__WORK INSTRUCTIONS__
In the records below, find the line with "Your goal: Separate" and the line with "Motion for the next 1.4". Print both exactly, along with every line between them, and no other line.

[Stored data entries]
Start of Block
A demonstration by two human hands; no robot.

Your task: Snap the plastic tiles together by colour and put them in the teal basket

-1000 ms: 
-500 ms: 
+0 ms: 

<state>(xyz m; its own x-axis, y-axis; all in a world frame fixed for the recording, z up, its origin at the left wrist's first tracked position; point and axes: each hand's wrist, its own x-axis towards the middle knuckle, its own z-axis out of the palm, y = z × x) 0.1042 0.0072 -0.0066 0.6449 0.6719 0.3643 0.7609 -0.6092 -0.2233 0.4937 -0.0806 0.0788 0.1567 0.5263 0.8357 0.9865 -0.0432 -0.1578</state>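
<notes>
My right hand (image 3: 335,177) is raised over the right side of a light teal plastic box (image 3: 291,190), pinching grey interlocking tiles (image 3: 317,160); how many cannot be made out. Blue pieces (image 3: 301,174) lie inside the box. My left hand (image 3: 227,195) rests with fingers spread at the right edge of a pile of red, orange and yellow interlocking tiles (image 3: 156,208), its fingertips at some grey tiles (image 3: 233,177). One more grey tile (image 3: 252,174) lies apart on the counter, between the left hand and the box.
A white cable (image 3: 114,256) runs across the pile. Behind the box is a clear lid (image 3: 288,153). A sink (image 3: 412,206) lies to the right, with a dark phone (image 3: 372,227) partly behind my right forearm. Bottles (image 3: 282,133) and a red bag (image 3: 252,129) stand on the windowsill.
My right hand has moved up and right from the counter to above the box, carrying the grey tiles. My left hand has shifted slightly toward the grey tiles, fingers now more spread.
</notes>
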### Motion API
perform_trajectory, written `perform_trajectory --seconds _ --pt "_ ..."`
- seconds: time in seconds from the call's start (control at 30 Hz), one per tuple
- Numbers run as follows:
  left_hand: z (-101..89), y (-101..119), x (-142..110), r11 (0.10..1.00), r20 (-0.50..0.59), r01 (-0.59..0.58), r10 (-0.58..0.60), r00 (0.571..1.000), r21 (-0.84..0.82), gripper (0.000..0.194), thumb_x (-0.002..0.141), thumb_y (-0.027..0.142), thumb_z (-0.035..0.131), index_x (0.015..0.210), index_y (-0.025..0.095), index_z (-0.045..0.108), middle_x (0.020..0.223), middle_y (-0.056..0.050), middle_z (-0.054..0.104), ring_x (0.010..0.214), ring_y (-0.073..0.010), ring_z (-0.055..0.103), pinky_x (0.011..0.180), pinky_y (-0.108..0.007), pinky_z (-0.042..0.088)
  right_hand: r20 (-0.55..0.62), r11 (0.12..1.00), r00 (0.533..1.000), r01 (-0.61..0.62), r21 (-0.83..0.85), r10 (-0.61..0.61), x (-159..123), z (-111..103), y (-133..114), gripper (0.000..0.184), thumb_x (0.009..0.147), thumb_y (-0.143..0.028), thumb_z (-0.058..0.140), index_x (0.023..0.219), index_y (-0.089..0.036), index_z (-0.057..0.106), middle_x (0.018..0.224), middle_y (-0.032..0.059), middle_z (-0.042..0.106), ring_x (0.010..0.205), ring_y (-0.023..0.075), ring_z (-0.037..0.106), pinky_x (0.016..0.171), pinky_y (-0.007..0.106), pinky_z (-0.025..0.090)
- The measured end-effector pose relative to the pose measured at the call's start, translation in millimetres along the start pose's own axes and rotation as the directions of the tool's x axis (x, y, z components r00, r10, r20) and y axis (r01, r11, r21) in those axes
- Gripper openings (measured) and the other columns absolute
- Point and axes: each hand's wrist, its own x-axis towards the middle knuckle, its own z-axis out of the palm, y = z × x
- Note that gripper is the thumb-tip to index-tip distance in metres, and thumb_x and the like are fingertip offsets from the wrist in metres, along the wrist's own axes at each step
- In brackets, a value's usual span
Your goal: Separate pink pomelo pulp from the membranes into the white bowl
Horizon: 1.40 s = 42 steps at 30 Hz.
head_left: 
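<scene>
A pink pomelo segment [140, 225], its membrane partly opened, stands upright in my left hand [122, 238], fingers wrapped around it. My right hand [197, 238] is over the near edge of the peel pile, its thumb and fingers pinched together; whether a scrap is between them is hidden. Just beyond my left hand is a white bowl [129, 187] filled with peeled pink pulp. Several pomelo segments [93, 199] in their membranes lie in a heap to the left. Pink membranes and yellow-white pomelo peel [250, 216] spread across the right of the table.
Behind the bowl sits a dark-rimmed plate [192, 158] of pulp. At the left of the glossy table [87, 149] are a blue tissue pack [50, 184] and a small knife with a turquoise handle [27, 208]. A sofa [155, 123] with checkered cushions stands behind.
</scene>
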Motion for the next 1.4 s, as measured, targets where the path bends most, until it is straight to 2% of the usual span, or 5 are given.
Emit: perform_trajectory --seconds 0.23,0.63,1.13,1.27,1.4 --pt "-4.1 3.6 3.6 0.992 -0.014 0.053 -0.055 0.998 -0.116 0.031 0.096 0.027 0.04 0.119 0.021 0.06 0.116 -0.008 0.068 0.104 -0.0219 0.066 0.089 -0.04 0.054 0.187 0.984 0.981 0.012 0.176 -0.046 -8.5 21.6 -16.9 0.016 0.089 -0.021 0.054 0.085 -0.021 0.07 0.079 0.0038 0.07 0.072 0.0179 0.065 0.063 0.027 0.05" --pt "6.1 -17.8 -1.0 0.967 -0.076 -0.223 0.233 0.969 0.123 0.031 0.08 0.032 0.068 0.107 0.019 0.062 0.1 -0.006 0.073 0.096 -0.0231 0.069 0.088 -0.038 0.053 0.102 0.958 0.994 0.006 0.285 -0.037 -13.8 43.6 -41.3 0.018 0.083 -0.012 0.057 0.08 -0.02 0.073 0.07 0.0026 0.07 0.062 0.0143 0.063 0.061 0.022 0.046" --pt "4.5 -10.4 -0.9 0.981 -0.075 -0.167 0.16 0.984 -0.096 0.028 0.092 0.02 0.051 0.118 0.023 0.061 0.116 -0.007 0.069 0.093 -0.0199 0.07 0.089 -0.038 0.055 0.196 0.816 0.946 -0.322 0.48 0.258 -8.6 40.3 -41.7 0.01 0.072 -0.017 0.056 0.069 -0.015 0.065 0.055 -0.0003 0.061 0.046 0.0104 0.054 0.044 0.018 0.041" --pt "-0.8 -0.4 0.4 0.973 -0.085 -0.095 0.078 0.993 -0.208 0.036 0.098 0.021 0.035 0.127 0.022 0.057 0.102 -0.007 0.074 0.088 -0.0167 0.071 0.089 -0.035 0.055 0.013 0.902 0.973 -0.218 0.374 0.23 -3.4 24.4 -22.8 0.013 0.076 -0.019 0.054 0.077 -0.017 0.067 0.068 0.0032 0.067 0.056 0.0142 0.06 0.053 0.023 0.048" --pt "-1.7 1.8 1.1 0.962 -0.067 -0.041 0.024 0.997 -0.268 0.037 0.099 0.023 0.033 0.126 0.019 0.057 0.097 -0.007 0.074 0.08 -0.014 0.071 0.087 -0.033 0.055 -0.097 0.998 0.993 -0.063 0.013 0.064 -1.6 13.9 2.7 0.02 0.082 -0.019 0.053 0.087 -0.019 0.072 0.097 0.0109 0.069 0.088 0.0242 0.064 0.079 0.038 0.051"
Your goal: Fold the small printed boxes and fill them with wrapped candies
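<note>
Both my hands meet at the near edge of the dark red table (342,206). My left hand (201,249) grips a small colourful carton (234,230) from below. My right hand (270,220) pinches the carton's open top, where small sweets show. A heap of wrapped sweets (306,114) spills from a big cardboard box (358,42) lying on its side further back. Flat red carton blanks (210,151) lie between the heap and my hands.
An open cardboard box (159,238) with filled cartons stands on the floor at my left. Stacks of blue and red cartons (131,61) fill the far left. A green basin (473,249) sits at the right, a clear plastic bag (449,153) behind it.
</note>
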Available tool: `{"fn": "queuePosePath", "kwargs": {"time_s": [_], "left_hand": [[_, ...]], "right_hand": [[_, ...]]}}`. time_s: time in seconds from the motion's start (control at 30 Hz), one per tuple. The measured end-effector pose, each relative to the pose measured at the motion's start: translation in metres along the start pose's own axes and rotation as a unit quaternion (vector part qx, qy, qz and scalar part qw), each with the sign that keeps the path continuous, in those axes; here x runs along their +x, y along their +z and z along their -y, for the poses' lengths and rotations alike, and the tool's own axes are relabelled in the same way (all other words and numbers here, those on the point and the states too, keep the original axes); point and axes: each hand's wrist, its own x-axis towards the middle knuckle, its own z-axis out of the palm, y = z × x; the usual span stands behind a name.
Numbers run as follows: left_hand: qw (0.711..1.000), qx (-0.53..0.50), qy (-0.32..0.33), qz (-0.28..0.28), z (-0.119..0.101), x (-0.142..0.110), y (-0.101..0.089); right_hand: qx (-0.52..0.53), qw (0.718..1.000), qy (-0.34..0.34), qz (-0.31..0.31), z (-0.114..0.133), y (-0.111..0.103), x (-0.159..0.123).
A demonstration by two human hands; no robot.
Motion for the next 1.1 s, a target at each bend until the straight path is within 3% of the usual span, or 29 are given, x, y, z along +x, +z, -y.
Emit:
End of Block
__RESPONSE BOX__
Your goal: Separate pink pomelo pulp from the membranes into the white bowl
Horizon: 1.40 s = 42 steps at 30 Hz.
head_left: 
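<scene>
A pink pomelo segment [140, 225], its membrane partly opened, stands upright in my left hand [122, 238], fingers wrapped around it. My right hand [197, 238] is over the near edge of the peel pile, its thumb and fingers pinched together; whether a scrap is between them is hidden. Just beyond my left hand is a white bowl [129, 187] filled with peeled pink pulp. Several pomelo segments [93, 199] in their membranes lie in a heap to the left. Pink membranes and yellow-white pomelo peel [250, 216] spread across the right of the table.
Behind the bowl sits a dark-rimmed plate [192, 158] of pulp. At the left of the glossy table [87, 149] are a blue tissue pack [50, 184] and a small knife with a turquoise handle [27, 208]. A sofa [155, 123] with checkered cushions stands behind.
</scene>
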Motion for the next 1.4 s, as measured, targets where the path bends most, until it is straight to 2% of the usual span, or 5 are given.

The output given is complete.